* Task to carry out: Extract, exactly as written, all lines of the material below from the line that includes "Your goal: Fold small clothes" through its last line.

* Supplied data:
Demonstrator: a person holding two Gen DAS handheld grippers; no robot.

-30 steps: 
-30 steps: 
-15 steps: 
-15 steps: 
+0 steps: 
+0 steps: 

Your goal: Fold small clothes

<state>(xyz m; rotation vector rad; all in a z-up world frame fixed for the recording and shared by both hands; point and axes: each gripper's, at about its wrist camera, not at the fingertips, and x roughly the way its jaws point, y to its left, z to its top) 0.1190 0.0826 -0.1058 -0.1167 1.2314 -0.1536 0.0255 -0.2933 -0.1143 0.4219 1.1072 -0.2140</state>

* Completed task:
Your goal: Fold small clothes

<state>(xyz m; rotation vector rad; all in a z-up world frame fixed for the recording and shared by both hands; point and axes: each gripper's, at about its wrist camera, not at the fingertips, and x roughly the way its jaws point, y to its left, z to its top) 0.1190 0.0826 -0.1058 -0.1167 1.2314 -0.1536 0.0255 -0.2933 -0.1143 0.4219 1.1072 -0.2140</state>

That completes the answer to this exercise.